:: What the task requires ::
If a line of the listing contains the string "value", return that line.

:: Data for this task ::
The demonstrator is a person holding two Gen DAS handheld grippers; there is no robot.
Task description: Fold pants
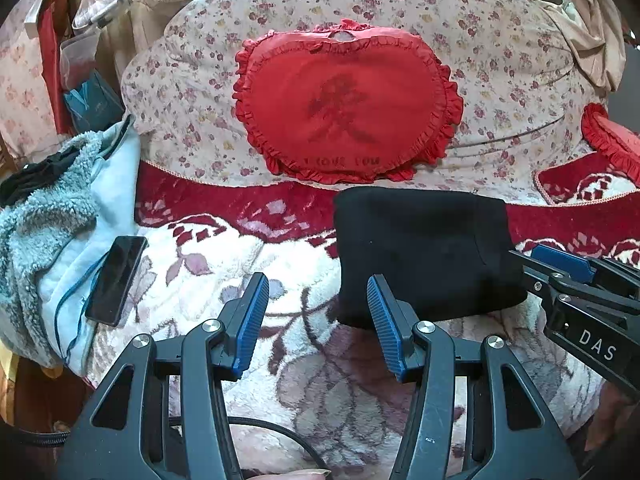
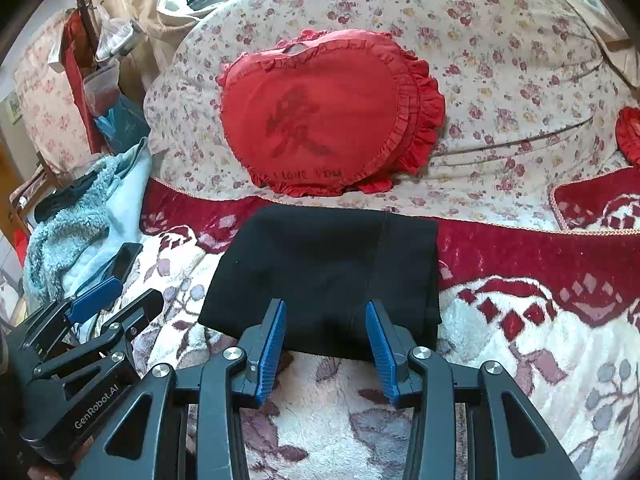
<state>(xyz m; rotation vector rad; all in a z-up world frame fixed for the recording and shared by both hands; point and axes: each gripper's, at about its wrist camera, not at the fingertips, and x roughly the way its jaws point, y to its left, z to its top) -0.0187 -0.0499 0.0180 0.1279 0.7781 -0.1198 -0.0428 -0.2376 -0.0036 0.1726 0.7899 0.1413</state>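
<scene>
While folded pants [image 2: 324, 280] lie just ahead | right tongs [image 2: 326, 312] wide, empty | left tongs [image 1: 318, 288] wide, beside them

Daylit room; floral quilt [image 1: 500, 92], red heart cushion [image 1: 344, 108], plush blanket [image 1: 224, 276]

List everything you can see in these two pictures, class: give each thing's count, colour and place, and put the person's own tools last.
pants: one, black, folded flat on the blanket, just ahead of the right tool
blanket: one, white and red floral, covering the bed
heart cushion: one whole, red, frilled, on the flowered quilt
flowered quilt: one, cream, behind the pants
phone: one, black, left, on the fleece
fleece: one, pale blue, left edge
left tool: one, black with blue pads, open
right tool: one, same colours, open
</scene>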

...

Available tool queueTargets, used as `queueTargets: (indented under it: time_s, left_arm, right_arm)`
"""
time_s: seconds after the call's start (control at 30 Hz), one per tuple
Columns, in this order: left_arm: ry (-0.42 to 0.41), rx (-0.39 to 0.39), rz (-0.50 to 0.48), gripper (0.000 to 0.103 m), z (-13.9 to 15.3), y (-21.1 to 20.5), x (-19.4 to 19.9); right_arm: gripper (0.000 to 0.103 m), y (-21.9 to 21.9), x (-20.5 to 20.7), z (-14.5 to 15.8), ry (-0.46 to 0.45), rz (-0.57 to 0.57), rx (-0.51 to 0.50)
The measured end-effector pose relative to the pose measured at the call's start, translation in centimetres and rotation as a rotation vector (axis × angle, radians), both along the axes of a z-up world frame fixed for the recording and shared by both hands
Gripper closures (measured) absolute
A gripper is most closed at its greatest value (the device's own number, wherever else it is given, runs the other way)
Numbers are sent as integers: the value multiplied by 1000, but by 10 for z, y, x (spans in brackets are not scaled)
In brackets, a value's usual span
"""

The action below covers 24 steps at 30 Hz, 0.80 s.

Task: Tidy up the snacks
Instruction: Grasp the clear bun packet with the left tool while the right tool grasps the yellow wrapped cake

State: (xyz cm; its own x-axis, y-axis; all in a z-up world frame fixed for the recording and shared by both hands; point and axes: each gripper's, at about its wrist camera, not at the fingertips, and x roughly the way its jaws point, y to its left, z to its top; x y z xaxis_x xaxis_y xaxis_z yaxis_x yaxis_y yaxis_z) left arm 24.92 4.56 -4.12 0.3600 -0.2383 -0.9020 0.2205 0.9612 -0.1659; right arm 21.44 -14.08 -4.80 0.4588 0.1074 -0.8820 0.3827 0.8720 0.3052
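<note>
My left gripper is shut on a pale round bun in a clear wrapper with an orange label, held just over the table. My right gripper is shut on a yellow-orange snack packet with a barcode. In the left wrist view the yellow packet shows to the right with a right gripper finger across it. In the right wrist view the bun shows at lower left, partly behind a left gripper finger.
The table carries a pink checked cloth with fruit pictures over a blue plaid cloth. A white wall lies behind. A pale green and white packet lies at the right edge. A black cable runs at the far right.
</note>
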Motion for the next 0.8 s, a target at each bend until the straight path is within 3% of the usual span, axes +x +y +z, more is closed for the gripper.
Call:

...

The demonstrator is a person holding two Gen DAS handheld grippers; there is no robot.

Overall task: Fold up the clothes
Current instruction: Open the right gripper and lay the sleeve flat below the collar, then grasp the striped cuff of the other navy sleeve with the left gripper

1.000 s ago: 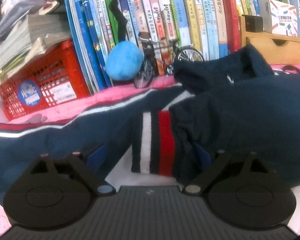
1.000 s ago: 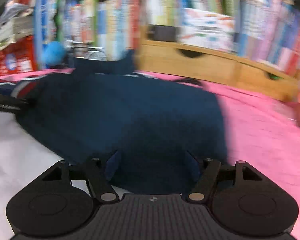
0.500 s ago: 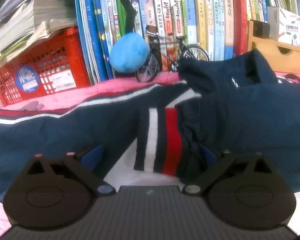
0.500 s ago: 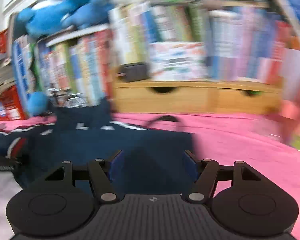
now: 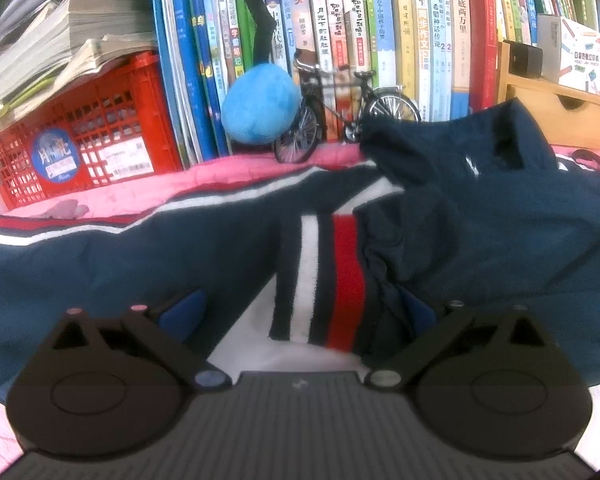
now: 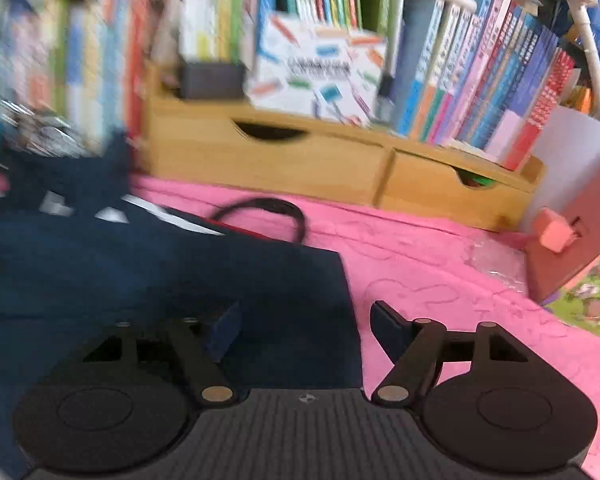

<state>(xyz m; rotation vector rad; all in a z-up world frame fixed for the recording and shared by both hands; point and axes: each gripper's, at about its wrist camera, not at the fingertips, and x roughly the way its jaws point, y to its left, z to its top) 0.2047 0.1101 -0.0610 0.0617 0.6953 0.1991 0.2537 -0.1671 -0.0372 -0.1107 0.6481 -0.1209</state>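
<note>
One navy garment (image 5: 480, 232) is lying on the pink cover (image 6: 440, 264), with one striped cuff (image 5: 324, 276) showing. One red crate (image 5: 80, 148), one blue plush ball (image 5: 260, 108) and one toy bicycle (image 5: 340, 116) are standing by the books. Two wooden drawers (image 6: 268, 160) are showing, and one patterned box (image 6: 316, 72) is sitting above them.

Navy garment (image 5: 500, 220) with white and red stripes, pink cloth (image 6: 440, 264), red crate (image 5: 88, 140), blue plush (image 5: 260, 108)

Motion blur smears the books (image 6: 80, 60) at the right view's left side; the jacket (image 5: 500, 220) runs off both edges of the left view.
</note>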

:: Result of the exercise ::
A gripper is most closed at its greatest value (the device's own number, wherever else it is given, runs the other way)
Numbers are sent as integers: the value multiplied by 1000, but by 10 for z, y, x (spans in brackets are not scaled)
In brackets, a value's usual span

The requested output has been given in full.